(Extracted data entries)
━━━━━━━━

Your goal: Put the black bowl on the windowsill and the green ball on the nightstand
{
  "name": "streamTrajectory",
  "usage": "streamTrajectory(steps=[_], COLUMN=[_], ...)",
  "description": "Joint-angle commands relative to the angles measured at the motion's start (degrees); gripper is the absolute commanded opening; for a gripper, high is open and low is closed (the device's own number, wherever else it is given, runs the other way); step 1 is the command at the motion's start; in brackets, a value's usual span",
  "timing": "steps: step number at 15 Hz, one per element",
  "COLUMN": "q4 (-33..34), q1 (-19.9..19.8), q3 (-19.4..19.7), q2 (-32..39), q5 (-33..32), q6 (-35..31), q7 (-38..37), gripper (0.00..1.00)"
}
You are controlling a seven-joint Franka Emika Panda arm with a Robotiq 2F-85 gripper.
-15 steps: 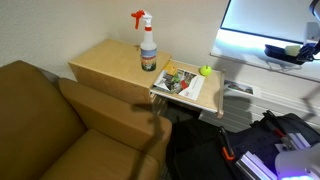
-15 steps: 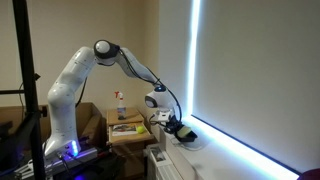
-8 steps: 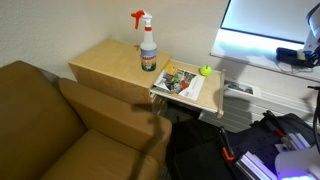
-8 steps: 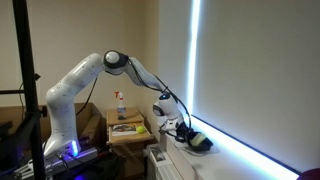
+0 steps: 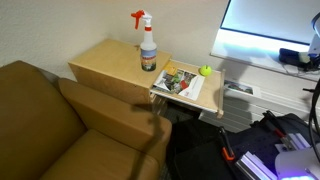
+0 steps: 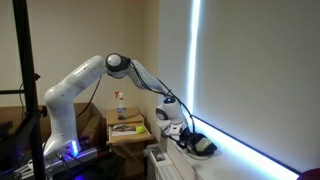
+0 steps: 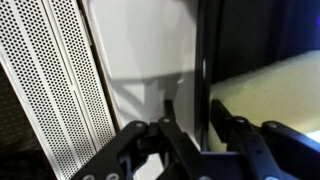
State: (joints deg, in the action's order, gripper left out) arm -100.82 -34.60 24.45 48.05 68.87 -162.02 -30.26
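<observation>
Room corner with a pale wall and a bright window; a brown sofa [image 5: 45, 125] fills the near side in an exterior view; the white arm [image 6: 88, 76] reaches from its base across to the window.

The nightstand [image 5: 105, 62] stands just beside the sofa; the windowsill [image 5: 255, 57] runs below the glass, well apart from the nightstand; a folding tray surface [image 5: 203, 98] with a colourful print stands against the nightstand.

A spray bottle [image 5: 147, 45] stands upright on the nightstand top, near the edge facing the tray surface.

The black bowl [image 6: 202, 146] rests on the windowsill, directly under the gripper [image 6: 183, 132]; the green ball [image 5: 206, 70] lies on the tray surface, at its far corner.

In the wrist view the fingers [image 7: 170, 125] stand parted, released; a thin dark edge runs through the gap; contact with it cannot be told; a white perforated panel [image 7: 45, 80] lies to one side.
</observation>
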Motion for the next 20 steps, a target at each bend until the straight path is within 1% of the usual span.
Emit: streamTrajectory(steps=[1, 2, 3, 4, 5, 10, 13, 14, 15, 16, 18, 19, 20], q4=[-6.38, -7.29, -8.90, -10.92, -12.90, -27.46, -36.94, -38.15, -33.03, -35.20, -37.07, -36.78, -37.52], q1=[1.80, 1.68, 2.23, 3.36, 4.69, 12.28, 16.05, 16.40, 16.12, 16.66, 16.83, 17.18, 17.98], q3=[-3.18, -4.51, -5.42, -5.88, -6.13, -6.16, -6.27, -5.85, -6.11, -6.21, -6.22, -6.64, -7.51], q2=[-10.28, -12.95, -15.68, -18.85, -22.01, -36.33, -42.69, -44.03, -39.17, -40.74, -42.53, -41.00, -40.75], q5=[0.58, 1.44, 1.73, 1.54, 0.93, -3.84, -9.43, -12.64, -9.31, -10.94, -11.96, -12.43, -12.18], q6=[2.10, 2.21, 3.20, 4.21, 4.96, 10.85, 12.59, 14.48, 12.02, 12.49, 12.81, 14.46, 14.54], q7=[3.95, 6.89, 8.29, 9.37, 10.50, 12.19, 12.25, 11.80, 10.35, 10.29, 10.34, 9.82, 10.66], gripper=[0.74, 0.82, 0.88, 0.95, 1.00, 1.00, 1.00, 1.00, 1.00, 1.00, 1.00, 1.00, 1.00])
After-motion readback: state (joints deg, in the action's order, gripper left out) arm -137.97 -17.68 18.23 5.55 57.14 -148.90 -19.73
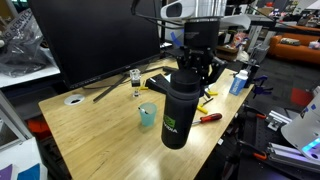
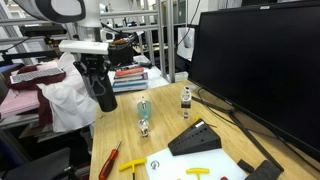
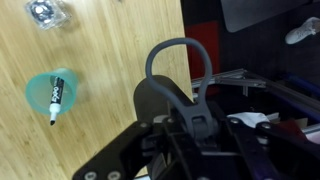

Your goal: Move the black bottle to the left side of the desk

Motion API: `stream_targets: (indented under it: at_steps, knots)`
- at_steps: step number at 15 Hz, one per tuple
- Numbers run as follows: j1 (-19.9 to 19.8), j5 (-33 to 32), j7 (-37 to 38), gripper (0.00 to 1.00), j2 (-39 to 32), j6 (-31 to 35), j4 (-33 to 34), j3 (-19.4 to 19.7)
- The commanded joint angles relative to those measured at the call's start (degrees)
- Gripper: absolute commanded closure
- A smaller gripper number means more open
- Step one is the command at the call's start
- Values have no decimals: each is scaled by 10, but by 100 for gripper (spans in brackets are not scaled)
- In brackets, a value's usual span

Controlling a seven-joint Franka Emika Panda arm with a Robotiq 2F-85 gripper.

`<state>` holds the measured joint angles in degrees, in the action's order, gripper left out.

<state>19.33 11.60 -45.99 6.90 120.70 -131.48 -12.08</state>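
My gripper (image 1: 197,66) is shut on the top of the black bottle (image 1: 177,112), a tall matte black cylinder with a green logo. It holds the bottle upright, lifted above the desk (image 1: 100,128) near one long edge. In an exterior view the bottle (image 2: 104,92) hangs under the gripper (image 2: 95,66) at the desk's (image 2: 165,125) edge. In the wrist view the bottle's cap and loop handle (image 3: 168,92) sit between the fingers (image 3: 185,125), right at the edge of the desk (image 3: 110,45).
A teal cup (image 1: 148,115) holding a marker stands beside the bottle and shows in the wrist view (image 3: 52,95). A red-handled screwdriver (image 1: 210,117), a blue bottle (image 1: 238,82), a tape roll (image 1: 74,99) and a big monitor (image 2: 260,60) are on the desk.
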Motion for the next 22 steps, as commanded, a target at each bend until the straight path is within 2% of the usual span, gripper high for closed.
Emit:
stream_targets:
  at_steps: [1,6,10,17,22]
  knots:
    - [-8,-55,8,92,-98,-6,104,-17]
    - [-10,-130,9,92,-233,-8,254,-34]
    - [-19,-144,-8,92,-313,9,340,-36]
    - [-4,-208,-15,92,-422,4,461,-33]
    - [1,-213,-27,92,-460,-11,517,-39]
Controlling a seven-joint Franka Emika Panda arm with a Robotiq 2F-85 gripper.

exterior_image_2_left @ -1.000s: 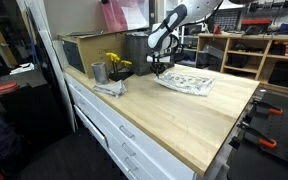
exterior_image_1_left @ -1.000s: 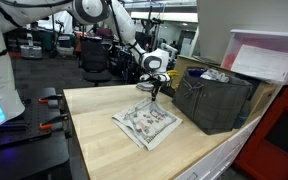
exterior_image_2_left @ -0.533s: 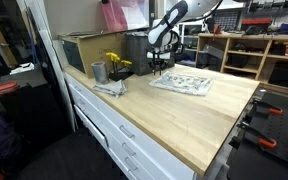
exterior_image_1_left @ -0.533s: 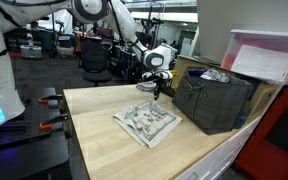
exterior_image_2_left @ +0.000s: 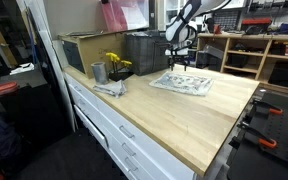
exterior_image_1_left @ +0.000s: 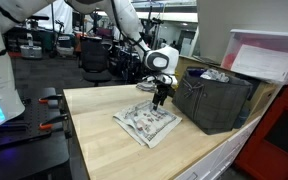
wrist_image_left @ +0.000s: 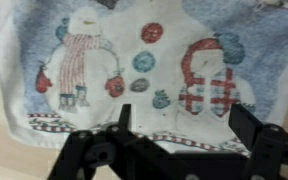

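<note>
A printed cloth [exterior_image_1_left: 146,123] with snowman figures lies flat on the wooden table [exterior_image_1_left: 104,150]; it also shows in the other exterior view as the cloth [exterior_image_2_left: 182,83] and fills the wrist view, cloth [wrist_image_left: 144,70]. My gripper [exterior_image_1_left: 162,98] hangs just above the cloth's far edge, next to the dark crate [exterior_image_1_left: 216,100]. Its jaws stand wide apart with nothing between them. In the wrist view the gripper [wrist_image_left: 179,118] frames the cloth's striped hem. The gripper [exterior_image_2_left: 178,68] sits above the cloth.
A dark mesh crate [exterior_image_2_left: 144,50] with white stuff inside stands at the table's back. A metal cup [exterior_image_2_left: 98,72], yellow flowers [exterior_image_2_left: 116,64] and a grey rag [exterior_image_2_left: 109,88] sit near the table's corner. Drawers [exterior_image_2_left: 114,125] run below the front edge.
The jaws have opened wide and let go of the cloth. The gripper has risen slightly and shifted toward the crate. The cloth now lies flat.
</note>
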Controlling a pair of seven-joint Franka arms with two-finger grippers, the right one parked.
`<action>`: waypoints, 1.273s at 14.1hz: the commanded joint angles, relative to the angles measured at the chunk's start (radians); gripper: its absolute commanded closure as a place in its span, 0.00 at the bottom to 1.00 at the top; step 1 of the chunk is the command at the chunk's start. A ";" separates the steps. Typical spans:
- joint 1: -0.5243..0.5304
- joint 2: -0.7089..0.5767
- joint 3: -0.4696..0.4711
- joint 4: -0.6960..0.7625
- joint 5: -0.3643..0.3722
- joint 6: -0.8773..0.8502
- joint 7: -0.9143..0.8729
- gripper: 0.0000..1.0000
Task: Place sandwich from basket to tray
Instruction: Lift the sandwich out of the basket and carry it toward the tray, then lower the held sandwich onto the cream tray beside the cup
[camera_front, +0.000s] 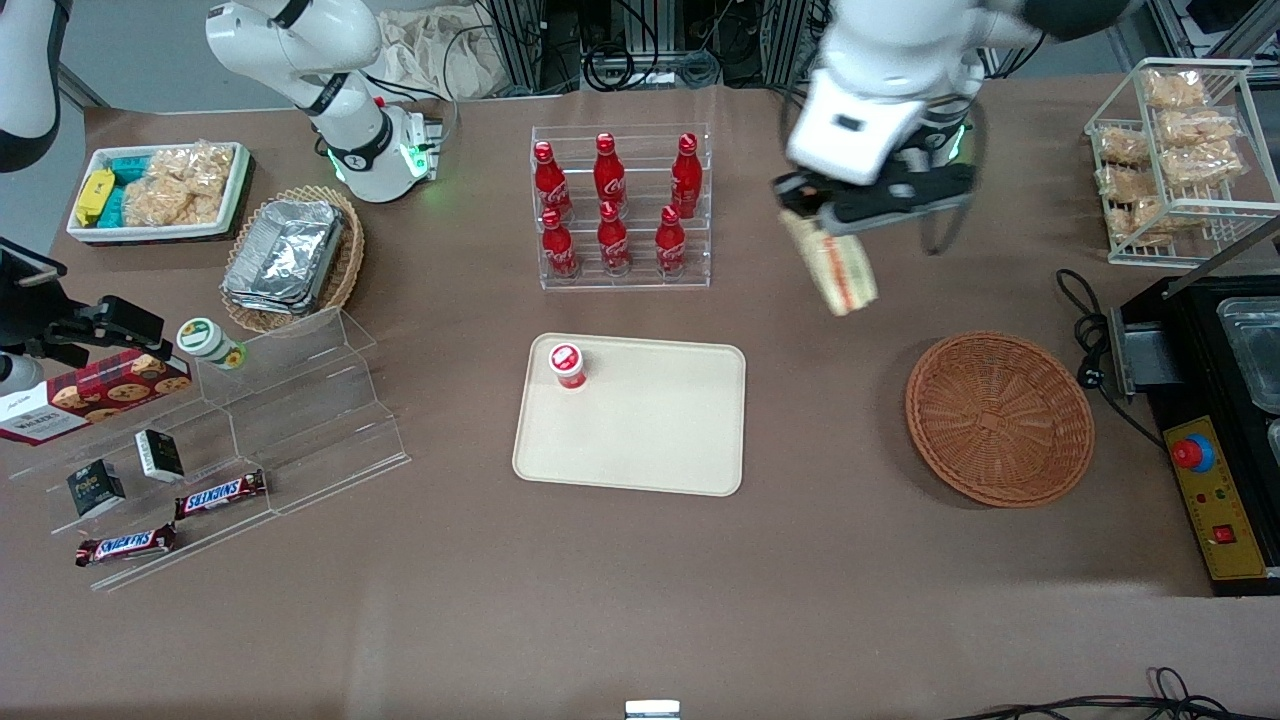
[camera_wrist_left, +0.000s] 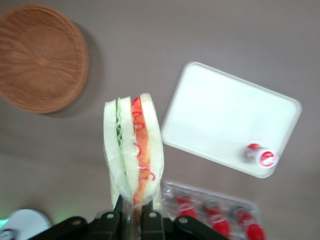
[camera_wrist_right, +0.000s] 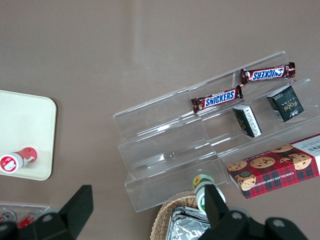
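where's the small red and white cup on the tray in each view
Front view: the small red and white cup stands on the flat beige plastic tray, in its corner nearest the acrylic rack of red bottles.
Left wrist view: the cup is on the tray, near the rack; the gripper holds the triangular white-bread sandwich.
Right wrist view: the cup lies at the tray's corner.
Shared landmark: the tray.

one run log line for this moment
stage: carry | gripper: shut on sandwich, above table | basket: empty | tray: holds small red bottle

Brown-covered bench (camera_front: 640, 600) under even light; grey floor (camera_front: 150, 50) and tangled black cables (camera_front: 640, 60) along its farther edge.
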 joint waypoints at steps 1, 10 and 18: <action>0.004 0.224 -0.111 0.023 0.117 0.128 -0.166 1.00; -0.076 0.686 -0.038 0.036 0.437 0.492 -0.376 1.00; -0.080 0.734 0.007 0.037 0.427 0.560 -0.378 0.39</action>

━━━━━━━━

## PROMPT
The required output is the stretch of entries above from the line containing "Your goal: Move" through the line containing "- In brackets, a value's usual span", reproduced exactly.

## OUTPUT OF THE EXERCISE
Your goal: Move the black bottle to the left side of the desk

Motion API: `stream_targets: (indented under it: at_steps, knots)`
- at_steps: step number at 15 Hz, one per tuple
- Numbers run as follows: j1 (-19.9 to 19.8), j5 (-33 to 32), j7 (-37 to 38), gripper (0.00 to 1.00), j2 (-39 to 32), j6 (-31 to 35), j4 (-33 to 34), j3 (-19.4 to 19.7)
- The commanded joint angles relative to those measured at the call's start (degrees)
- Gripper: absolute commanded closure
- A smaller gripper number means more open
- Step one is the command at the call's start
- Values have no decimals: each is scaled by 10, but by 100 for gripper (spans in brackets are not scaled)
- In brackets, a value's usual span

The answer was written out completely.